* Your objective *
Begin at the line holding "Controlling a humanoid" and set down exactly each line through the last one below, omitting pictures. Include nothing else.

Extracted data entries:
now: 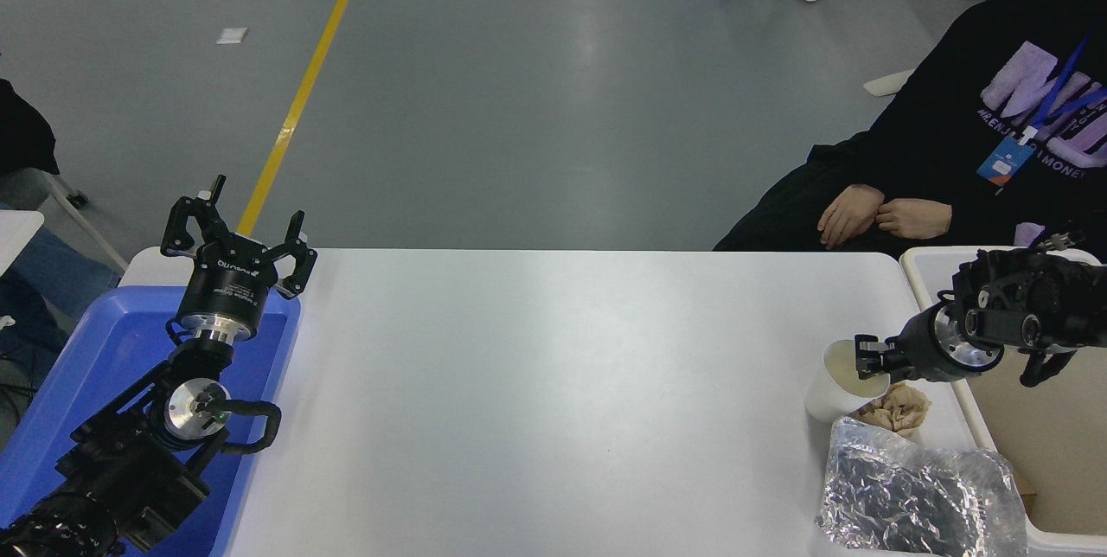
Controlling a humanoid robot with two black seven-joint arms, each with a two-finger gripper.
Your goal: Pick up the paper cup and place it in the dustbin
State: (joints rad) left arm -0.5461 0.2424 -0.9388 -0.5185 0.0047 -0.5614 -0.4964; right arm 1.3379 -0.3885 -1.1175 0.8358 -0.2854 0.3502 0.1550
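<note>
The white paper cup (832, 388) stands upright on the white table (553, 384) near its right edge. My right gripper (867, 358) comes in from the right, level with the cup's rim, and its tip sits at the right side of the rim. It is seen side-on, so its state does not show. The cream-white dustbin (922, 265) stands just off the table's right end, under my right arm. My left gripper (238, 237) is open and parked at the lower left over a blue tray.
A crumpled tan paper wad (901, 407) lies right of the cup, and a crinkled silver foil bag (917, 496) in front of it. A blue tray (104, 367) sits at the left edge. A seated person's hands (873, 215) rest beyond the far right corner.
</note>
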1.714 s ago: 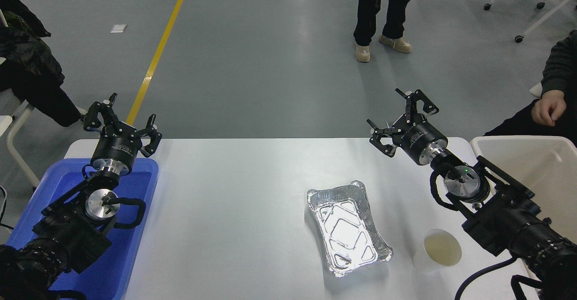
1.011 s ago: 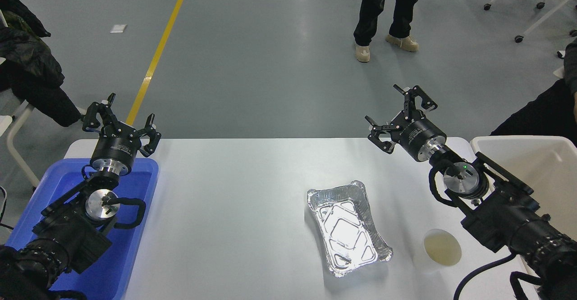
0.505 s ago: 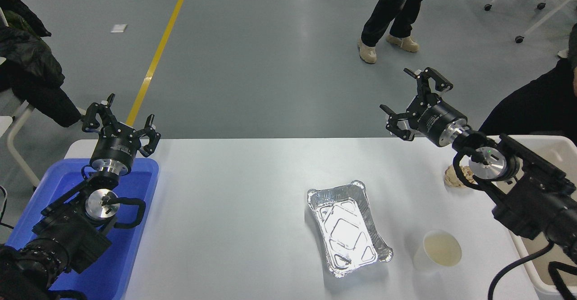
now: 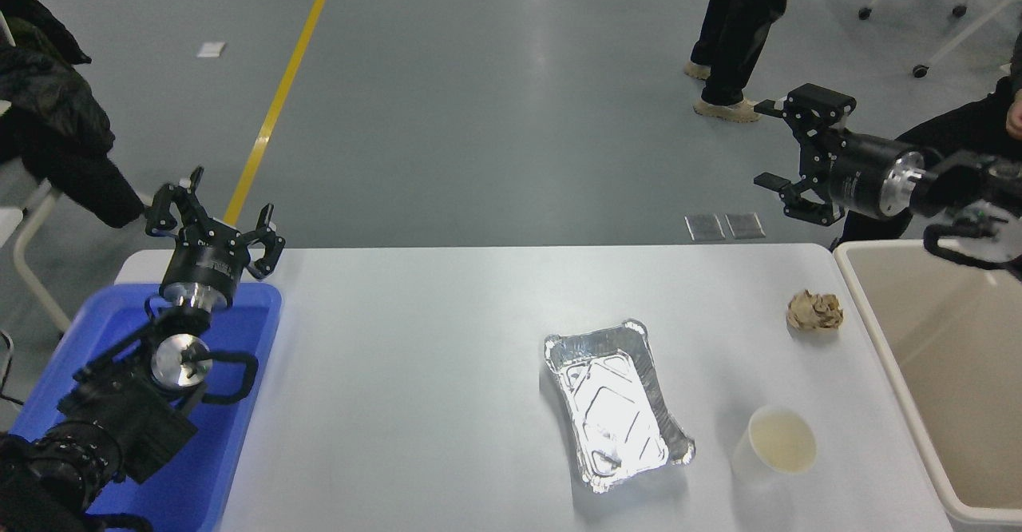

* Task output *
Controlling a humanoid robot with two black seven-joint arms, each with a two-finger gripper.
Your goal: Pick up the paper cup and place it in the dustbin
State: (joints rad) left arm -0.5461 0.2424 -0.9388 -0.5185 0.0047 -0.5614 -0.4964; right arm 1.3379 -0.3885 -1.1175 0.8358 -0.2854 0.3502 0.1550
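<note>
The white paper cup (832, 388) stands upright on the white table (553, 384) near its right edge. My right gripper (867, 358) comes in from the right, level with the cup's rim, and its tip sits at the right side of the rim. It is seen side-on, so its state does not show. The cream-white dustbin (922, 265) stands just off the table's right end, under my right arm. My left gripper (238, 237) is open and parked at the lower left over a blue tray.
A crumpled tan paper wad (901, 407) lies right of the cup, and a crinkled silver foil bag (917, 496) in front of it. A blue tray (104, 367) sits at the left edge. A seated person's hands (873, 215) rest beyond the far right corner.
</note>
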1.714 s ago: 
1.011 s ago: 
0.505 s ago: 
now: 

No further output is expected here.